Supplied data below:

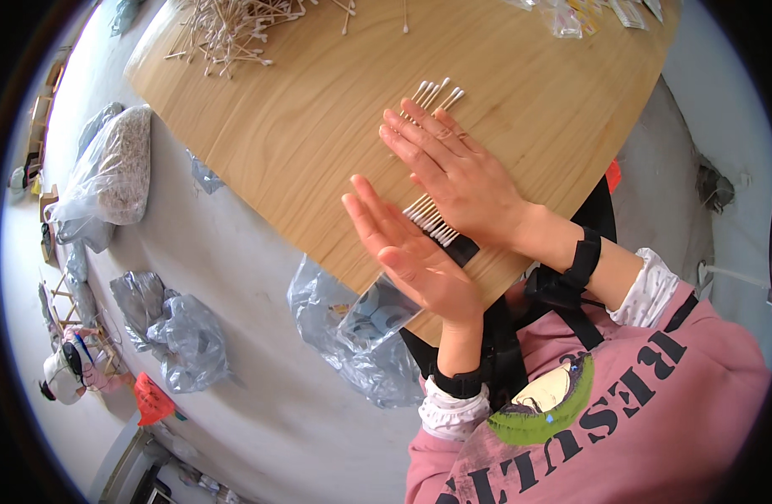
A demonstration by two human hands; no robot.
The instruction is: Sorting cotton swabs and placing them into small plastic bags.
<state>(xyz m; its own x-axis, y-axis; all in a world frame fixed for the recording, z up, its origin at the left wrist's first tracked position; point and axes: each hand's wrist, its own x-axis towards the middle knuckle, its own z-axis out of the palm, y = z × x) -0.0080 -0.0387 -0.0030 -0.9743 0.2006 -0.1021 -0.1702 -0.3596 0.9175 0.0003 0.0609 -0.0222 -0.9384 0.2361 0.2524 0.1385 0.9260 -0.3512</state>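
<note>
Many loose swabs (230, 34) pile by the far-left edge of the table (293, 126). Left hand (415, 260) spread, fingers straight; swab row (430, 220) just beside it, toward near edge, partly under right hand (466, 176): flat, fingers nearly together.

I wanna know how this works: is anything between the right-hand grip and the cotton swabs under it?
Nothing visible: the right-hand grip is flat over the cotton swabs, whose tips peek out past both sides. The space under the palm is hidden.
</note>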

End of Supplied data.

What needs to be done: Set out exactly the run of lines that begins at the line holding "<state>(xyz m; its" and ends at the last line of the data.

Answer to this exercise:
<state>(xyz m; its own x-axis, y-axis; all in a world frame fixed for the recording, z up, its origin at the left wrist's first tracked position; point and axes: each hand's wrist, its own x-axis towards the middle knuckle, its own z-axis out of the palm, y = z × x) -0.0080 -0.0387 -0.0030 -0.9743 0.2006 -0.1021 -0.1702 -0.3596 0.9175 0.0003 0.0609 -0.0222 -0.9384 0.2361 0.2524 0.1385 0.9260 -0.3512</state>
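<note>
Many loose swabs (230, 34) pile by the far-left edge of the table (293, 126). Left hand (415, 260) spread, fingers straight; swab row (430, 220) just beside it, toward near edge, partly under right hand (466, 176): flat, fingers nearly together.

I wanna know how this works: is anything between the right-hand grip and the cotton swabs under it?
Nothing visible: the right-hand grip is flat over the cotton swabs, whose tips peek out past both sides. The space under the palm is hidden.
</note>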

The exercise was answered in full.